> _Exercise requirements_: Transcribe only the lines of the listing below from the one holding "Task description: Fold" through the one holding "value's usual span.", inclusive, without any change.

> _Dataset excerpt_:
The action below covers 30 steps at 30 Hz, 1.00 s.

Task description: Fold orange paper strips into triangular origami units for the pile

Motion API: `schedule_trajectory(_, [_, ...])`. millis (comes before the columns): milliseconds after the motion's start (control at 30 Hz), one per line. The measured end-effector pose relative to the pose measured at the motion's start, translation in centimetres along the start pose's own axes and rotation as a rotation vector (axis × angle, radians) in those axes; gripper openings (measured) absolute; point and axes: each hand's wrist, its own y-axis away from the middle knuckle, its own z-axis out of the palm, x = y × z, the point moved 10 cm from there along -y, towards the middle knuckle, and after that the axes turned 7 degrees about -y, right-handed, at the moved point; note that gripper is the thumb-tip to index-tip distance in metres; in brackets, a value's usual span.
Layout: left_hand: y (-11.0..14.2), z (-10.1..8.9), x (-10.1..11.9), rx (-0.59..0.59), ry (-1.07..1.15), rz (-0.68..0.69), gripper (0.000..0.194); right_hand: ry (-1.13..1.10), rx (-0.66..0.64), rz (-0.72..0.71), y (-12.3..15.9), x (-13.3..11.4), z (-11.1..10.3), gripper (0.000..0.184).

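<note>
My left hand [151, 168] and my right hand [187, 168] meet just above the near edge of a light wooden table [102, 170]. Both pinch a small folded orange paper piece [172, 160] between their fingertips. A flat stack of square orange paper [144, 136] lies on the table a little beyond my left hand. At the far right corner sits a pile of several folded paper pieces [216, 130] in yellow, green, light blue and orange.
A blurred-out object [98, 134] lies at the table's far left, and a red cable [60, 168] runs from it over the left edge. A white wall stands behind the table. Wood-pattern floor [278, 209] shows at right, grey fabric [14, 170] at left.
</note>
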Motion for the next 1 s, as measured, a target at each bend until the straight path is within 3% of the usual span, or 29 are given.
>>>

> _Output_:
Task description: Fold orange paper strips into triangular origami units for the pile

Motion API: `schedule_trajectory(_, [_, ...])`. millis (comes before the columns): milliseconds after the motion's start (control at 30 Hz), one per line. The measured end-effector pose relative to the pose measured at the motion's start, translation in centimetres along the start pose's own axes and rotation as a rotation vector (axis × angle, radians) in those axes; gripper openings (measured) absolute; point and axes: each hand's wrist, its own y-axis away from the middle knuckle, its own z-axis out of the palm, x = y × z, the point moved 10 cm from there along -y, towards the middle knuckle, and after that the axes turned 7 degrees about -y, right-handed, at the moved point; note that gripper is the thumb-tip to index-tip distance in metres; in brackets, a value's usual span.

That wraps up the answer.